La giornata è fradda ma tersa, in queste giornate non sei tanto tu che vuoi guidare la moto, quanto lei che vuole che tu la porti a spasso.
Abbigliamento invernale e scaldo leggermente il mio K. Immaggino mentalmente il percorso dell’olio dalla coppa ai cilindri. Adesso è abbastanza fluido. Posso partire. Partire ma piano perché vedo ancora l’olio del cambio e della coppia conica denso come marmellata; si spalma irregolarmente tra i freddi ingranaggi a chiazze.
La mia moto non parla, nel senso che non conosce la lingua umana, ma attraverso i rumori, seppur attutiti dal casco, comunica le proprie emozioni. Attraverso i movimenti fa da interprete tra te e la strada. Possiede inoltre una sorta di telepatica intesa che in tempo reale permette la comunicazione veloce.
La mia K ha vent’anni: io quando avevo vent’anni non avevo paura di nulla. In questo un po’ mi assomiglia.
Ho la moto ideale: una moto con la storia alle spalle ma abbastanza moderna. Non vorrei un’altra moto. Oltretutto le moto nuove mi fanno un po’ senso: vanno come quelle vecchie ma si rompono prima e quando si rompono ti fanno incazzare e ti viene da pensare che più la moto è nuova e più e nuovo il tecnico che l’ha progettata.
Ma non si sono parlati tra loro?
E’ che il vecchio ingegnere è andato in pensione e l’ultimo giorno di lavoro si è portato via la cartella con i disegni del vecchio motore; quello nuovo ha dovuto cominciare tutto daccapo; è un giovane capace, volenteroso ma con poca esperienza.
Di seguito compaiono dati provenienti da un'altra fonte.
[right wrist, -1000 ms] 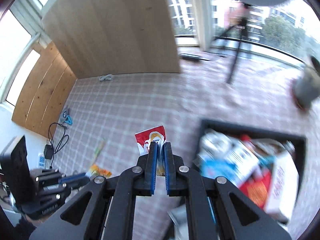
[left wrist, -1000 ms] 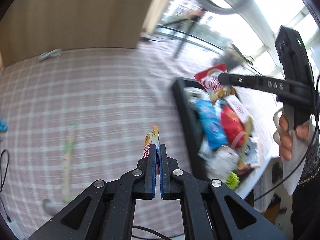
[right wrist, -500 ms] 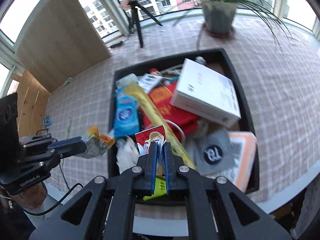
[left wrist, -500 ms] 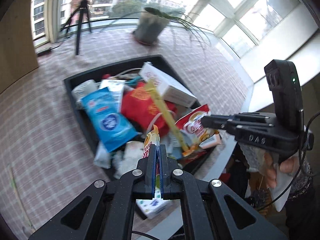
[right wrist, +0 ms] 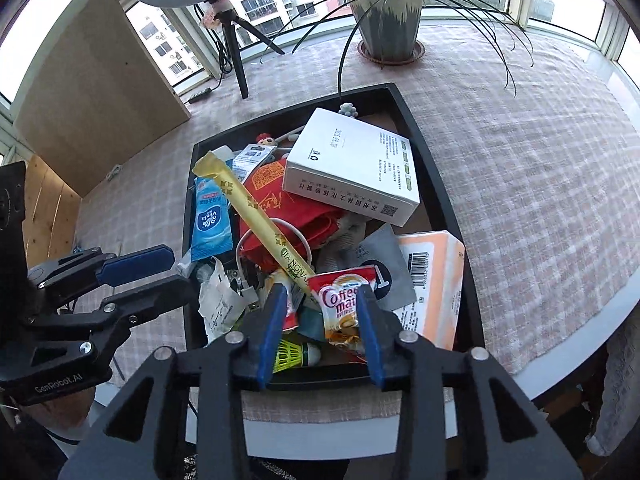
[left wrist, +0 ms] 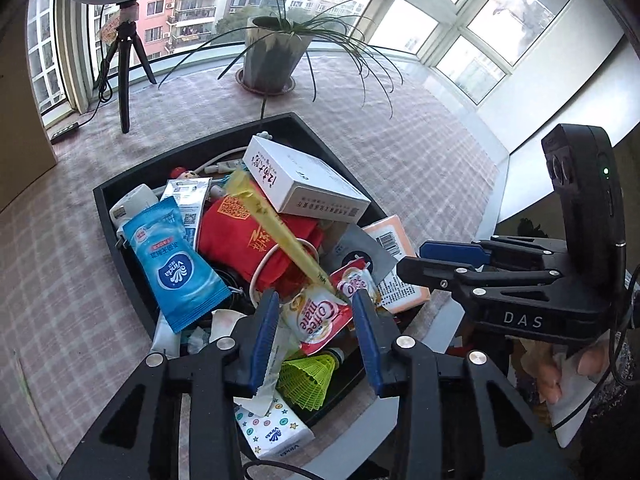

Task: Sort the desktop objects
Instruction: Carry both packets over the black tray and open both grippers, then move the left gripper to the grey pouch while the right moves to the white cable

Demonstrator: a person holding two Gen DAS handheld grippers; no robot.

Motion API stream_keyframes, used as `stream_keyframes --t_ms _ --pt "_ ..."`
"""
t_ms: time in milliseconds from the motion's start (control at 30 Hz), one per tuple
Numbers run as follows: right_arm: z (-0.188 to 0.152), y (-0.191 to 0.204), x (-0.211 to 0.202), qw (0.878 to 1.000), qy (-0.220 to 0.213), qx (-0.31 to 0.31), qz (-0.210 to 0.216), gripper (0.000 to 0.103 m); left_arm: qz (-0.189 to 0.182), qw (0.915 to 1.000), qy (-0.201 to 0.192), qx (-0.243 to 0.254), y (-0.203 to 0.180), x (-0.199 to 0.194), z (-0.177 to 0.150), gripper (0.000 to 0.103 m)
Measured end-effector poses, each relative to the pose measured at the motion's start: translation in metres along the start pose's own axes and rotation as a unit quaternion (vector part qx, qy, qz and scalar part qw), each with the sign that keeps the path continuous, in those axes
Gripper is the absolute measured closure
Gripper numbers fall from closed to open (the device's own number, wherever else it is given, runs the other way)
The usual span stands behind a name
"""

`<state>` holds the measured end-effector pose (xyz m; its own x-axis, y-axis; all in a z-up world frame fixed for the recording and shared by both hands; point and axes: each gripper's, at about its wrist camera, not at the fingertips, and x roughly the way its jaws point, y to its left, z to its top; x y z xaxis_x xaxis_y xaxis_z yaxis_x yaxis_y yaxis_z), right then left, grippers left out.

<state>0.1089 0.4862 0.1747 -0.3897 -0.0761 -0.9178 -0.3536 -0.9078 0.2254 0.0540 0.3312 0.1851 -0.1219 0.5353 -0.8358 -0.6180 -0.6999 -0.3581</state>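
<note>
A table covered by a pink checked cloth [right wrist: 540,168] is seen ahead of the tool. Beyond it a potted plant [right wrist: 390,20] is set before a curved wall of windows [left wrist: 476,40], through which daylight and apartment blocks are seen. A ring light on a tripod [right wrist: 234,52] and a wooden panel [right wrist: 88,92] are placed ahead to the left.

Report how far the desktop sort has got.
Done: the black tray is piled with items. In hand: nothing; left gripper and right gripper jaws have just been opening, a Coffee-mate sachet loose beneath. Left: a tissue pack seemingly outside the tray's near edge.
</note>
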Motion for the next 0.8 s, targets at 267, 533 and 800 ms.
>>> stream_keyframes --t_ms 267,533,800 --pt "-0.006 0.026 0.004 0.999 -0.002 -0.014 0.029 0.062 0.034 0.9983 0.0 -0.048 0.046 -0.02 -0.035 0.067" --pt "-0.011 0.09 0.024 0.997 0.009 -0.044 0.061 0.06 0.072 0.99 -0.014 -0.121 0.124 -0.06 -0.083 0.067" --pt "-0.013 0.177 0.044 0.994 0.014 -0.073 0.079 0.053 0.108 0.977 -0.033 -0.181 0.219 -0.111 -0.127 0.063"
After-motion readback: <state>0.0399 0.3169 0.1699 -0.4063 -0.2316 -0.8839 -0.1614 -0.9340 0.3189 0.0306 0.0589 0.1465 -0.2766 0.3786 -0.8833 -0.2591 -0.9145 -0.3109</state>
Non è colpa sua ma cade sovente sulle banalità.
La moto è sostanzialmente un pezzo di ferro dalla forma simmetrica. Tutte le moto sono uguali nell’impostazione generale e nemmeno tanto diverse nella funzione che assolvono. Si reggono in piedi soltanto in movimento grazie all’effetto giroscopico delle ruote.
La differenza tra una moto e l’altra è limitata ed apprezzabile solo dopo una prova ma il suo gradimento è assolutamente soggettivo. E’ insensato definire una moto migliore di un’altra. Una moto può riservarmi delle sensazioni che un altro non percepisce nemmeno, e viceversa.
Se apprezzi la tua moto, qualunque essa sia, migliorerai il rapporto con lei, comincerai ad ascoltarla e lei, se mai ti lascerà a piedi lo farà con garbo e giudizio. Se può ti porterà a casa, se proprio non può perché magari il cardano si è rotto si fermerà sapendo che hai ancora le forze per spingerla per quattro chilometri prima di casa.
Se poi si ferma due chilometri dopo il casello, alla partenza di un viaggio sognato, allora non è la tua moto. Tu credi che lei ti appartenga solo perché hai firmato una pila di ottocento cambiali ma lei non lo sa.